2. A method according to claim 1 wherein step (c) is done before
step (d).
3. A method according to claim 2 wherein the initial estimate of
the location of the mobile unit is determined in the mobile unit
and transmitted to the base station.
4. A method according to any of the preceding claims wherein the
GPS signal information comprises Doppler information.
5. A method according to any of the preceding claims wherein the
GPS signal information comprises code phase information.
6. A method of providing base station assistance to a mobile unit
for despreading GPS spread spectrum signals received at the mobile
unit substantially as hereinbefore described with reference to the
accompanying drawings.
7. The combination of a base station and a mobile unit for
despreading a GPS spread spectrum signal received at a mobile unit
with assistance from a base station by a method according to any
preceding claims.
8. The combination of a base station and a mobile unit for
despreading a GPS spread spectrum signal received at a mobile unit
with assistance from a base station; wherein the base station
comprises a GPS receiver for receiving and despreading GPS signals
at the base station and deriving GPS signal information therefrom,
a processor arranged to modify the GPS signal information so as
reflect the GPS signal characteristics as would be observed at an
estimated location of the mobile unit; and a transmitter for
transmitting the modified GPS signal information from the base
station to the mobile unit; and wherein the mobile unit comprising
a GPS receiver for receiving the GPS signal, a communications
receiver for receiving GPS signal information from a base station;
and a processor arranged to generate replica signals containing PRN
codes corresponding to those of the GPS signal using the modified
GPS signal information and perform a correlation of the GPS signal
and the replica signals in order to acquire the GPS signal.
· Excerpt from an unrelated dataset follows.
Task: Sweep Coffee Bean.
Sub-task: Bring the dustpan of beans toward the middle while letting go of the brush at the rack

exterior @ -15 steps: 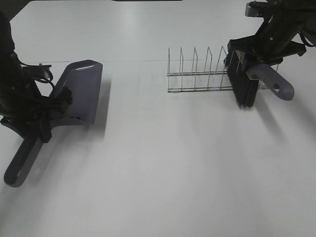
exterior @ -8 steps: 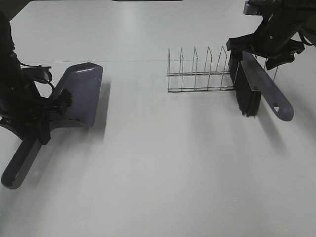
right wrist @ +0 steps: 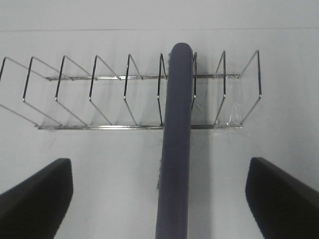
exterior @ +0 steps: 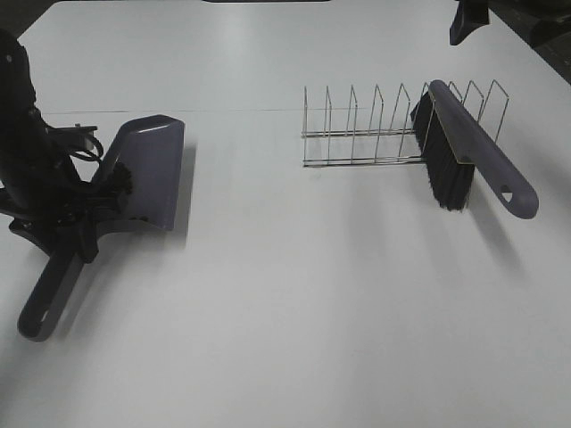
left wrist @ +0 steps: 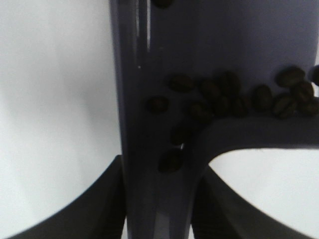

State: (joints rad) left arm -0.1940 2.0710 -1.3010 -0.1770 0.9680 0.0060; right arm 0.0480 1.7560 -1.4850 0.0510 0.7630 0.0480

9. The combination of a base station and a mobile unit for
despreading a GPS spread spectrum signal received at a mobile unit
with assistance from a base station; wherein the base station
comprises a GPS receiver for receiving and despreading GPS signals
at the base station and deriving GPS signal information therefrom,
and a transmitter for transmitting the modified GPS signal
information from the base station to the mobile unit; and wherein
the mobile unit comprising a GPS receiver for receiving the GPS
signal; a communications receiver for receiving GPS signal
information from a base station; and a processor arranged to modify
the GPS signal information so as reflect the GPS signal
characteristics as would be observed at an estimated location of
the mobile unit, generate replica signals containing PRN codes
corresponding to those of the GPS signal using the modified GPS
signal information and perform a correlation of the GPS signal and
the replica signals in order to acquire the GPS signal
10. The combination of a base station and a mobile unit for
despreading a GPS spread spectrum signal received at a mobile unit
with assistance from a base station substantially as hereinbefore
described with reference to the accompanying drawings.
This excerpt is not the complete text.